• **What is needed**
Reproduce the lines of the material exactly, excluding every image.

• **Given material**
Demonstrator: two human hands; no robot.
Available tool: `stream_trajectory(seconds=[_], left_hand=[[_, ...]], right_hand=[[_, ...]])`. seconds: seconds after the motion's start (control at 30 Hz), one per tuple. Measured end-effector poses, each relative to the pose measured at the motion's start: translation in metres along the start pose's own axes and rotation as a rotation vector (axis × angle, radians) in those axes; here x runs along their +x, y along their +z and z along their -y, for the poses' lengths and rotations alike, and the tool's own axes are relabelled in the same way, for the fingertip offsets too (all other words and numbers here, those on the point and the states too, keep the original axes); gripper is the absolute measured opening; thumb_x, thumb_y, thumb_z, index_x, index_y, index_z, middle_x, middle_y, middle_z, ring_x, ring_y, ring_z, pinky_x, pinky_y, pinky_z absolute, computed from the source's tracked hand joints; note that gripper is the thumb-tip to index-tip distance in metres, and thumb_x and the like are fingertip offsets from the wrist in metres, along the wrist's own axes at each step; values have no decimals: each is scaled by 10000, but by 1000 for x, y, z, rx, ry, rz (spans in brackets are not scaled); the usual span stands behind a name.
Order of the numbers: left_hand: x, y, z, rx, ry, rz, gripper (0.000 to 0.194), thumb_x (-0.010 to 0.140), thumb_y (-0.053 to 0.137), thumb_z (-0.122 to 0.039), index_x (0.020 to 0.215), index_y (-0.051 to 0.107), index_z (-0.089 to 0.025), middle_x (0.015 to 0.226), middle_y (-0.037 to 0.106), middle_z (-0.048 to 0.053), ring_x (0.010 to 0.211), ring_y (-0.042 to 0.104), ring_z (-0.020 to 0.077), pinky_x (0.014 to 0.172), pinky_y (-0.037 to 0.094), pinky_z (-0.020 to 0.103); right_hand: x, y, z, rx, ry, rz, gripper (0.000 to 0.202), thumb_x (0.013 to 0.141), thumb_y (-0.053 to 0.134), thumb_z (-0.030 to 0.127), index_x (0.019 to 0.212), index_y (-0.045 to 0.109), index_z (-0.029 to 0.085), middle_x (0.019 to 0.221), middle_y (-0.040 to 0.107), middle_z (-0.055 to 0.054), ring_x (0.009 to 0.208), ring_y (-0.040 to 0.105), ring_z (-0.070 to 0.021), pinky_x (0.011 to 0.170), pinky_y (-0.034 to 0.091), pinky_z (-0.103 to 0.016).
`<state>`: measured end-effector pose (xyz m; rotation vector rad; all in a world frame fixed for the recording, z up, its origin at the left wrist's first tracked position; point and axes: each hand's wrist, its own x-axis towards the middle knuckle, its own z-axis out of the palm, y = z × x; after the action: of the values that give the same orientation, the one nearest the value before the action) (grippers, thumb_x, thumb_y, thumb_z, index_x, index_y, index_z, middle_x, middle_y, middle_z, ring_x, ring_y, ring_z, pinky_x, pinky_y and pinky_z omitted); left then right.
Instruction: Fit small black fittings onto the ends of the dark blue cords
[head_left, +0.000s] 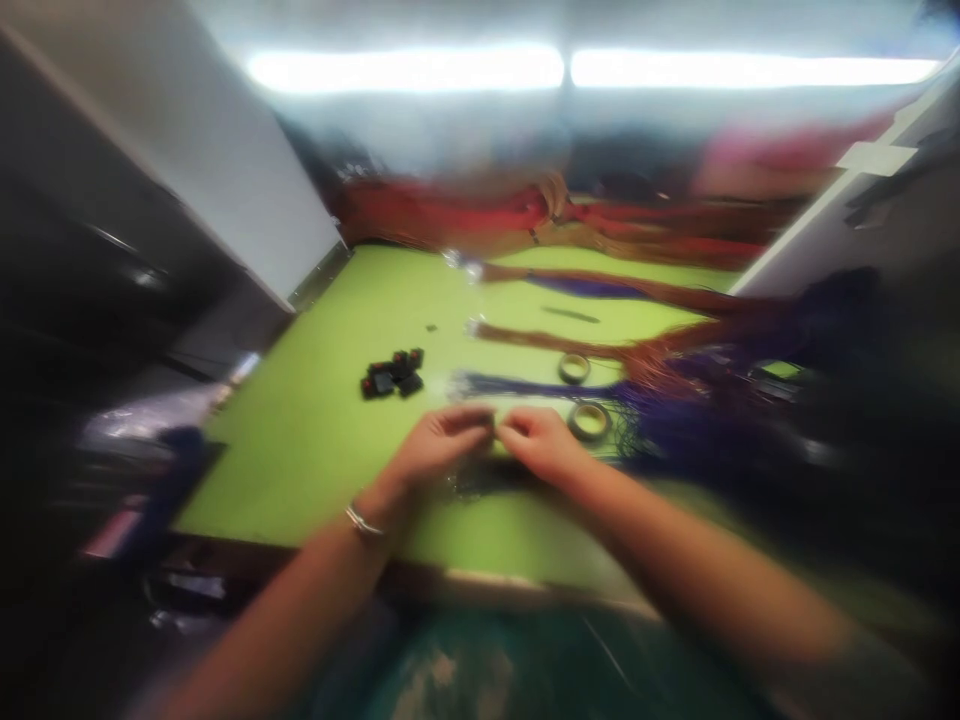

• **Exercise solution**
Demonstrator: two human hands; no robot.
Available tool: `stream_trajectory(seconds=[_], left_hand=[[_, ...]], right_hand=[[_, ...]])`. seconds: seconds after the motion's start (control at 30 Hz), one per tuple. Measured end-effector poses, each relative to the pose measured at the motion's start: translation in metres along the start pose's own axes and rotation as a rotation vector (axis × angle, radians) in those axes; here x runs along their +x, y along their +z and z along their -y, for the poses' lengths and rotations alike, and the tool's own axes are relabelled in the same way, for the fingertip offsets too (all other words and numbers here, those on the point and the states too, keep the original axes); gripper is the absolute measured opening; thumb_x, thumb_y, thumb_z, index_x, index_y, index_z, middle_x, middle_y, middle_z, ring_x, ring_y, ring_z, pinky_x, pinky_y, pinky_z absolute, computed from the source's tracked hand joints; note that gripper is the thumb-tip to index-tip distance in metres, and thumb_x and the like are fingertip offsets from the wrist in metres, along the wrist's own axes at each step; values have no decimals: each is scaled by 10000, but by 1000 for x, y, z, rx, ry, rz (spans in brackets are not scaled); the usual span stands behind a name.
Order of the numbers: left_hand: x, y, z, rx, ry, rz, gripper (0.000 to 0.194), thumb_x (-0.010 to 0.140), thumb_y (-0.053 to 0.137), thumb_z (-0.122 to 0.039), index_x (0.020 to 0.215), index_y (-0.051 to 0.107), index_z (-0.089 to 0.025), middle_x (0.015 to 0.226), middle_y (-0.037 to 0.106), middle_z (-0.048 to 0.053), ring_x (0.010 to 0.211), ring_y (-0.042 to 0.104), ring_z (-0.020 to 0.077), pinky_x (0.014 to 0.172), pinky_y (-0.037 to 0.094), pinky_z (-0.020 to 0.103); right_hand: x, y, z, rx, ry, rz, gripper (0.000 to 0.202), thumb_x (0.013 to 0.141), thumb_y (-0.053 to 0.134), thumb_z (-0.030 to 0.127), index_x (0.019 to 0.212), index_y (-0.045 to 0.109), index_z (-0.029 to 0.085), middle_x (0.019 to 0.221), middle_y (-0.040 to 0.107), middle_z (-0.055 to 0.054), ring_x (0.009 to 0.208), ring_y (-0.040 to 0.105), ring_z (-0.070 to 0.021), pinky_x (0.011 to 0.170), pinky_y (-0.034 to 0.091), pinky_z (-0.103 to 0.016).
`<state>`: measured end-effector pose (xyz m; rotation vector rad; all in a world frame fixed for the recording, z up, its origin at the left wrist's first tracked position; point and axes: each hand's wrist, its own x-axis towards the middle knuckle, its own z-axis out of the palm, y = z × x; after the action: of the values that give the same orientation, the one nearest the value before the action) (grippers, thumb_x, thumb_y, thumb_z, index_x, index_y, index_z, middle_x, middle_y, middle_z, ring_x, ring_y, ring_z, pinky_x, pinky_y and pinky_z omitted); left then right.
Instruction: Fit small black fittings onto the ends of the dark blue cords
[head_left, +0.000s] 

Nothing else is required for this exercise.